**Exercise description:** Your job is to copy every line in the material containing the word "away".

**Extracted entries:**
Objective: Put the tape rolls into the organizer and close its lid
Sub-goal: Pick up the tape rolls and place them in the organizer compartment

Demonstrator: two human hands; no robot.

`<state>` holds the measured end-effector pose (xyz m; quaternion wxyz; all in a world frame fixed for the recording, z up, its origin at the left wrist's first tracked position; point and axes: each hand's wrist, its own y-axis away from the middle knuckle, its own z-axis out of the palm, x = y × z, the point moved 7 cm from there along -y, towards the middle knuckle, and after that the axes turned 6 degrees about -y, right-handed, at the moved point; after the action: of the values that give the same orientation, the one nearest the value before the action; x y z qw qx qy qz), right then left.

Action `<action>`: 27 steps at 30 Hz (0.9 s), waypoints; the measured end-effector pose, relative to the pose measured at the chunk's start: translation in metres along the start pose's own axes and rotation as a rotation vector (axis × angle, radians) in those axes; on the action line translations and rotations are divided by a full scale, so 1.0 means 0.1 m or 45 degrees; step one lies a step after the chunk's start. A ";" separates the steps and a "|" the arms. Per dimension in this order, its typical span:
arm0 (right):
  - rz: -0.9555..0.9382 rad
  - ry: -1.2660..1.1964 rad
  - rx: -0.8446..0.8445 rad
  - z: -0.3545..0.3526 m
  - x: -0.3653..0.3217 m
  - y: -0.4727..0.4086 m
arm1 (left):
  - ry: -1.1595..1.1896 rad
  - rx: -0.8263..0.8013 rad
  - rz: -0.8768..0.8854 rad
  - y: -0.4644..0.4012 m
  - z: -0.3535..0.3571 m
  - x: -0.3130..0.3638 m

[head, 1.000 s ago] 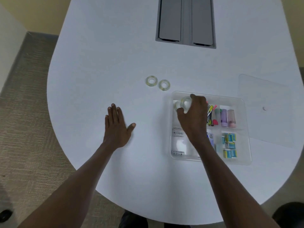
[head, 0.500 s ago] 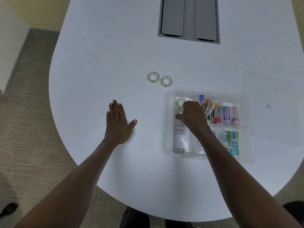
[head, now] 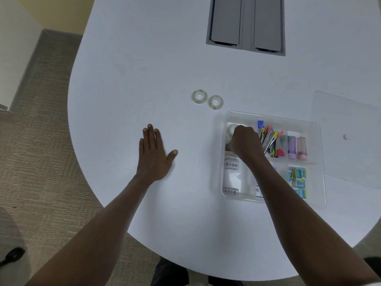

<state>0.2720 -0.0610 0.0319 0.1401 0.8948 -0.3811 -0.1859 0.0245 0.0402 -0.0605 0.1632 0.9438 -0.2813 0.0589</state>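
Observation:
Two clear tape rolls lie flat on the white table, one [head: 199,97] just left of the other [head: 215,102], a little beyond the organizer's far left corner. The clear plastic organizer [head: 272,117] stands open. My right hand [head: 246,142] is down in its far left compartment, fingers curled on a tape roll that it mostly hides. Another roll [head: 231,130] shows in the same compartment just beyond my fingers. The clear lid [head: 348,120] lies flat on the table to the right of the organizer. My left hand [head: 154,155] rests flat on the table, fingers spread.
Other organizer compartments hold coloured pens [head: 270,141], two pastel tubes [head: 296,148], small blue boxes [head: 299,180] and battery packs [head: 232,162]. A grey cable hatch [head: 246,23] sits in the table far ahead. The table's rounded edge runs along the left and near sides above carpet.
My right hand has lowered a tape roll from above the far left compartment down into it, next to the roll lying there. My left hand has stayed flat on the table.

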 end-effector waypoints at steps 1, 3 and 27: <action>-0.005 -0.002 0.014 0.00 -0.01 -0.01 | -0.004 0.003 0.001 0.00 0.00 0.00; -0.009 -0.007 0.041 0.01 0.00 -0.02 | -0.006 0.000 0.003 0.01 0.00 0.00; -0.219 -0.232 0.325 -0.70 -0.42 -0.60 | 0.015 -0.004 0.000 0.01 -0.01 0.01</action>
<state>0.3130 0.0177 0.0801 -0.0263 0.9141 -0.3347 -0.2276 0.0245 0.0394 -0.0592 0.1665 0.9431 -0.2805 0.0641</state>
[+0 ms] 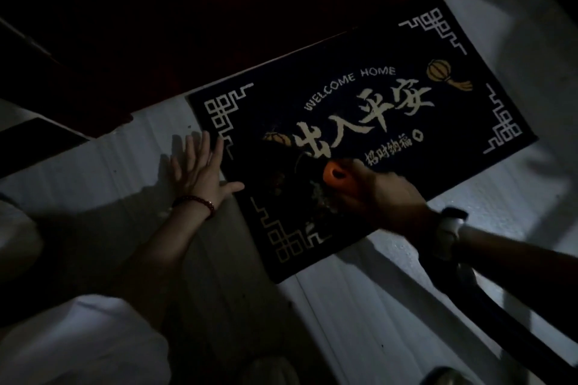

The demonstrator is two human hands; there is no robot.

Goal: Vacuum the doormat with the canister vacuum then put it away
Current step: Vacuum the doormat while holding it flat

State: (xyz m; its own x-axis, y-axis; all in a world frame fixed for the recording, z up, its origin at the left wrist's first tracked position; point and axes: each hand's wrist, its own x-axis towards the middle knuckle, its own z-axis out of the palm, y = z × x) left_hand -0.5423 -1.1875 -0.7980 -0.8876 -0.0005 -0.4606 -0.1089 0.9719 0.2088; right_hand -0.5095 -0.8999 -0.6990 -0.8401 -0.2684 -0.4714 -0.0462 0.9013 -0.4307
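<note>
Underfoot, pale floor (359, 306) (dim room)

We are seeing the doormat (391, 122) lying slantwise on the pale floor (516, 197), its far edge running close along a dark red door (219, 25), so little room is showing on that side. Our left hand (200, 172) is lying flat across the mat's left corner, blocking that edge. Our right hand (381, 194) is gripping the orange nozzle (336, 176) over the mat's near-left part, and a dark hose (488, 300) is trailing across the floor at lower right. The mat's right half and the floor beyond its right edge are lying open.
</note>
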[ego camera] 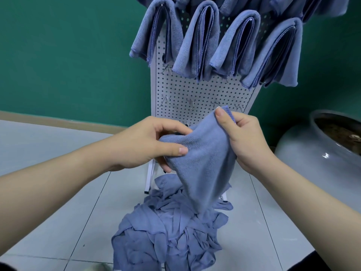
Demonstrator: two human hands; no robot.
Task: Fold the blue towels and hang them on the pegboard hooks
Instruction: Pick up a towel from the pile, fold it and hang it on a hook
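Between my two hands, in front of the lower part of the pegboard (195, 90), hangs one blue towel (203, 163). My left hand (148, 145) grips its left side, thumb on the front of the cloth and fingers curled behind it. My right hand (244, 139) pinches the upper corner, with the thumb pressed over the stitched hem and that corner raised higher than the left side. From these two holds the towel droops to a narrow point, and its tip meets the pile of loose towels (170, 231) heaped on the floor (58, 192) at the foot of the board. That pile is crumpled and unfolded, spreading from the board's base toward me. Above, four folded towels (205, 42) are draped side by side over hooks in a row across the white perforated board, each doubled over so that its edges hang down; the bottoms of more towels show at the top edge of the view. Below that row, several bare wire hooks (166, 98) stick out of the board, just above and behind the towel I hold. A green wall (68, 55) stands behind the board. At the right side of the floor sits a large grey glazed pot (304, 153) with a dark inside. I can read no brand, label or writing on the towels, the board or the pot.
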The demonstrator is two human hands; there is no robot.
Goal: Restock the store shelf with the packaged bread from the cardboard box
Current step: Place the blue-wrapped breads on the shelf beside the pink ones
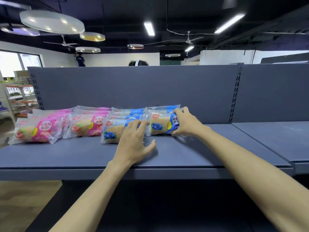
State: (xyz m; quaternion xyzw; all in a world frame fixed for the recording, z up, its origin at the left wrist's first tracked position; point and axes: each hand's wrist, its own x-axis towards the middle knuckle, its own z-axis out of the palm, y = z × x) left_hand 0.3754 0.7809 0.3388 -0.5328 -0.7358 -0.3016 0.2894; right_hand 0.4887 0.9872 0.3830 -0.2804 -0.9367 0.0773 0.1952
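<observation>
Rows of packaged bread lie on the grey shelf (192, 153). Two rows of pink strawberry packs (36, 131) are on the left, two rows of blue blueberry packs to their right. My left hand (133, 141) lies flat with spread fingers on the front blueberry pack (112, 131) of the third row. My right hand (185, 122) grips the right end of the front blueberry pack (161, 125) of the fourth row, thumb under, fingers over the top. The cardboard box is out of view.
The shelf's back panel (133, 87) rises behind the packs. To the right of the packs the shelf runs on to a neighbouring shelf section (274, 139). A person's head shows over the panel. More store racks (18, 97) stand far left.
</observation>
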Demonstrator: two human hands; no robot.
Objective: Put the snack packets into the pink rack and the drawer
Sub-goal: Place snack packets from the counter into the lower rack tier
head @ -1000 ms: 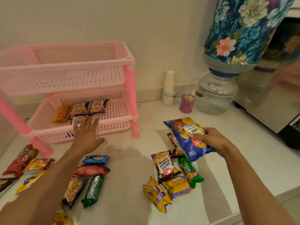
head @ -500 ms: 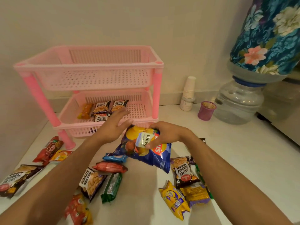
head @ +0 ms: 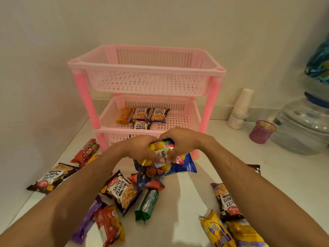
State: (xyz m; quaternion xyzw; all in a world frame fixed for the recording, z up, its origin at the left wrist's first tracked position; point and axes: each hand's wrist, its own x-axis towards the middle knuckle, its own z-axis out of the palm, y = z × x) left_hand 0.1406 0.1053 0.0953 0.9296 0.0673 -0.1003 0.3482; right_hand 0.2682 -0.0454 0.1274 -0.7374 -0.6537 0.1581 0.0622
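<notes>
A blue chips bag (head: 179,163) hangs in front of the pink rack (head: 146,65), gripped at its top by both my left hand (head: 142,148) and my right hand (head: 181,141). The rack's top tier is bare. Its lower tier (head: 178,120) holds three salted peanut packets (head: 141,114) and an orange packet (head: 123,115). Several loose packets lie on the counter: salted peanuts (head: 122,190), a green roll (head: 146,205), a red packet (head: 87,152), more peanuts (head: 227,202) and a yellow packet (head: 216,230). No drawer shows.
A stack of paper cups (head: 240,108), a small purple cup (head: 262,131) and a large water bottle (head: 302,125) with a floral cover stand on the counter at right. A wall closes the left and back sides.
My right hand brought the blue chips bag from the right toward the rack. My left hand left the lower tier and closed on the bag too. The view swung left.
</notes>
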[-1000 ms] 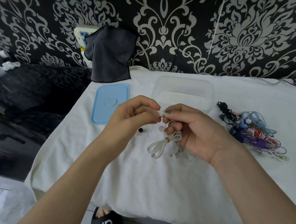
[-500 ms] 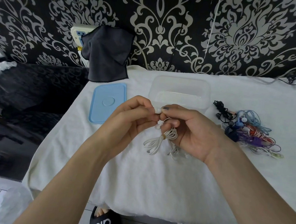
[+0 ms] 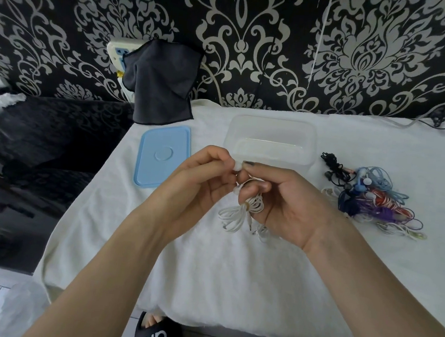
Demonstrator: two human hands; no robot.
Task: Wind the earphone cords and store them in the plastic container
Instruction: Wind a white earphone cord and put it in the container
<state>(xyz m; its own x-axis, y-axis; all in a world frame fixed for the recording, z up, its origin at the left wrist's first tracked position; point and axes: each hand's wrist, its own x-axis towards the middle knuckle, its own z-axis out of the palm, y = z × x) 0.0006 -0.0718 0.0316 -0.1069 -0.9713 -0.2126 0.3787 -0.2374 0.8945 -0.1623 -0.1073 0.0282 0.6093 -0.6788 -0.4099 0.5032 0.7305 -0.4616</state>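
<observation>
white towel-covered table: left hand and right hand both pinch the bundled white earphones, finishing the winding; next, drop them into the plastic container behind.

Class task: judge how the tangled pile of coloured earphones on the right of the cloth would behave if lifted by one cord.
The coloured earphone pile would probably come up as one floppy clump, since its thin cords loop through each other. It looks light for its size, being mostly open loops. Loose ends would likely dangle and snag, much as the white earphones sag below the hands.
</observation>
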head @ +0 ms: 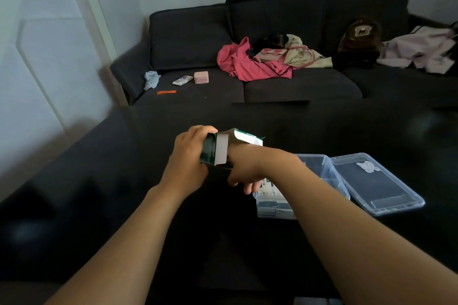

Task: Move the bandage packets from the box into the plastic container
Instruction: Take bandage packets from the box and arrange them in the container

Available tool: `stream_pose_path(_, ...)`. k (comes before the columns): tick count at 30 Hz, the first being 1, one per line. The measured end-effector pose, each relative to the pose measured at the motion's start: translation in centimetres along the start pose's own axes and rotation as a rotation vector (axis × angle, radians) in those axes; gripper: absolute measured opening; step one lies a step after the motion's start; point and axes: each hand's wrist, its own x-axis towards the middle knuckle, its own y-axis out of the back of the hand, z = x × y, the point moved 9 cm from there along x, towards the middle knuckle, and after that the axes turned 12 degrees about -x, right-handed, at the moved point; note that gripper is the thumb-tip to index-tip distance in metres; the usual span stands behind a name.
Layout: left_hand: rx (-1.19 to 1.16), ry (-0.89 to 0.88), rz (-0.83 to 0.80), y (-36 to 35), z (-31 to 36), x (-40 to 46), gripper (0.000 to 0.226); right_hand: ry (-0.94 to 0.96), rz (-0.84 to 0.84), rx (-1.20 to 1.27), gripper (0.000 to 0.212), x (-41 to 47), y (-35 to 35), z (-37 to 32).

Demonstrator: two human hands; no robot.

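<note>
My left hand grips a dark green and white cardboard box, tilted with its flaps open toward the right. My right hand is at the box's open end, part of it hidden behind a flap; its other fingers hang loosely curled over the clear plastic container. I cannot see whether it holds a packet. Several bandage packets lie inside the container, on the dark table just right of the box.
The container's clear lid lies flat to its right. Behind the dark table stands a dark sofa with pink clothing, a small pink box, a white packet and an orange strip.
</note>
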Motion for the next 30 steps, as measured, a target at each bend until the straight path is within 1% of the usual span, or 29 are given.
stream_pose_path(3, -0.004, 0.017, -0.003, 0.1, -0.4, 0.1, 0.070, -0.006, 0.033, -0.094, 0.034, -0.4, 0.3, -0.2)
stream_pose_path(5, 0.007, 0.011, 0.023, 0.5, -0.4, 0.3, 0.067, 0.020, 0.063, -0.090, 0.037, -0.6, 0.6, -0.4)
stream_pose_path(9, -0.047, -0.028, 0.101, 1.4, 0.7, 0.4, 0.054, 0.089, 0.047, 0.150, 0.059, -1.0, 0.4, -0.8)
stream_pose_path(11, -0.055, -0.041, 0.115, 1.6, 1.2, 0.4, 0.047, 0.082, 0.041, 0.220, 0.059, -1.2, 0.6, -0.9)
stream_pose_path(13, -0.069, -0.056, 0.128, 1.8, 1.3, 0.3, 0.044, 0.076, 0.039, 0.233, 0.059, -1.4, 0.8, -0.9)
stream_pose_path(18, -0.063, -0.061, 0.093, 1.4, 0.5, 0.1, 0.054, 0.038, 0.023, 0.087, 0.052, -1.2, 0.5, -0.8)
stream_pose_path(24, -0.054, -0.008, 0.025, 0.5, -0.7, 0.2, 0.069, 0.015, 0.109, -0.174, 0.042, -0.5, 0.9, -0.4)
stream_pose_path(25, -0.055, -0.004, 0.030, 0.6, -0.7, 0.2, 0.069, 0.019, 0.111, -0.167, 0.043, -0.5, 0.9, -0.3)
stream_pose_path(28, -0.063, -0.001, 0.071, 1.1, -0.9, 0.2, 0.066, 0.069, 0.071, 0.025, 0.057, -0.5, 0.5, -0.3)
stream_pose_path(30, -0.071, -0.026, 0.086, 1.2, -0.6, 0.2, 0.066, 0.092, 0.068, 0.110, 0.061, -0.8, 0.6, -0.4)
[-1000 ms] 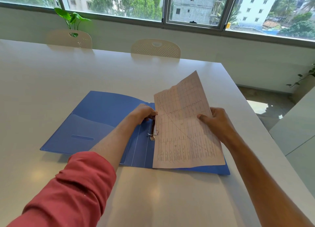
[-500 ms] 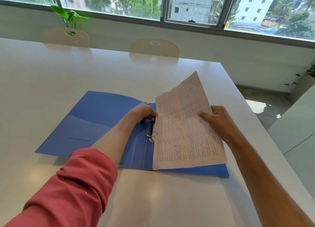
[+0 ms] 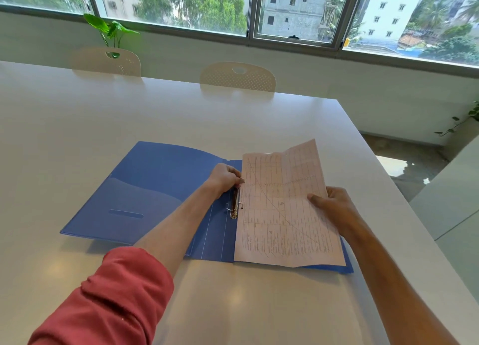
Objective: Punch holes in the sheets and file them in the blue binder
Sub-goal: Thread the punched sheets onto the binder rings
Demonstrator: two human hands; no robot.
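Two hands' fingers gripping sheet.

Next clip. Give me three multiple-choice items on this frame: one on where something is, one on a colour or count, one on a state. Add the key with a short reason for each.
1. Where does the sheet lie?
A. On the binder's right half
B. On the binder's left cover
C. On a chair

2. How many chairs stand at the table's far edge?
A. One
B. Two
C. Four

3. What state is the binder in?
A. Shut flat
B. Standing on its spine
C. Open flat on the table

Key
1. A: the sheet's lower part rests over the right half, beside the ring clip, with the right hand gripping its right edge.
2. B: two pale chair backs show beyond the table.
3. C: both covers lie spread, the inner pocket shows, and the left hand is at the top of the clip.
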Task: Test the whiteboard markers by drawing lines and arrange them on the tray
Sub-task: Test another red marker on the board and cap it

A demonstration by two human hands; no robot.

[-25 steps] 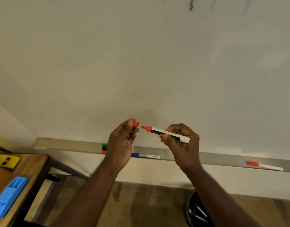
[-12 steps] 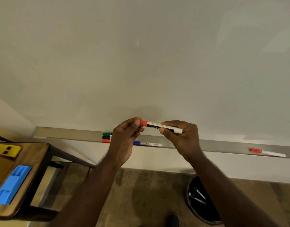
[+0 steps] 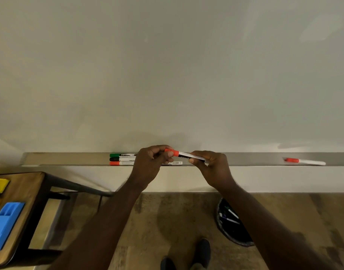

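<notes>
**Red marker capped, heading for the tray**

You are holding the red marker (image 3: 183, 155) level, just above the tray (image 3: 70, 159) that is running along the foot of the whiteboard (image 3: 167, 65). Your left hand (image 3: 150, 166) is pinching the red cap end between curled fingers and thumb, and your right hand (image 3: 212, 166) is gripping the white barrel, fingers wrapped round it. The cap is sitting on the marker, so the testing of this one looks finished and you are probably about to set it down.

On the tray, to the left of your left hand, three markers are lying side by side, caps to the left: a green marker (image 3: 121, 155) nearest the whiteboard, a black marker (image 3: 121, 159) in the middle, and another orange-red marker (image 3: 121, 163) at the tray's front edge. A further white barrel (image 3: 174, 163) is showing on the tray under your hands; your left hand is hiding its cap. Far along the tray to the right, a lone red marker (image 3: 304, 161) is lying at a slant, well apart from the group.

By my reading, you are well into the job: a row is already arranged, the marker in hand needs placing beside it, and the lone one on the right is probably waiting for its test and its place. No drawn lines are showing on the visible part of the whiteboard.
</notes>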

**Written solution:**
`<state>` holds the measured end-effector pose (xyz m; quaternion wxyz; all in a world frame fixed for the recording, z up, its origin at the left wrist's first tracked position; point and axes: each hand's wrist, its own y-axis away from the middle knuckle, its own z-axis out of the palm, x = y × z, the point moved 7 cm from there along -y, towards the middle knuckle, and after that the axes turned 6 degrees about -y, right-handed, at the moved point; after the action: of the values that give the same orientation, the one nearest the value before the action; x y z qw qx qy qz), right then left.
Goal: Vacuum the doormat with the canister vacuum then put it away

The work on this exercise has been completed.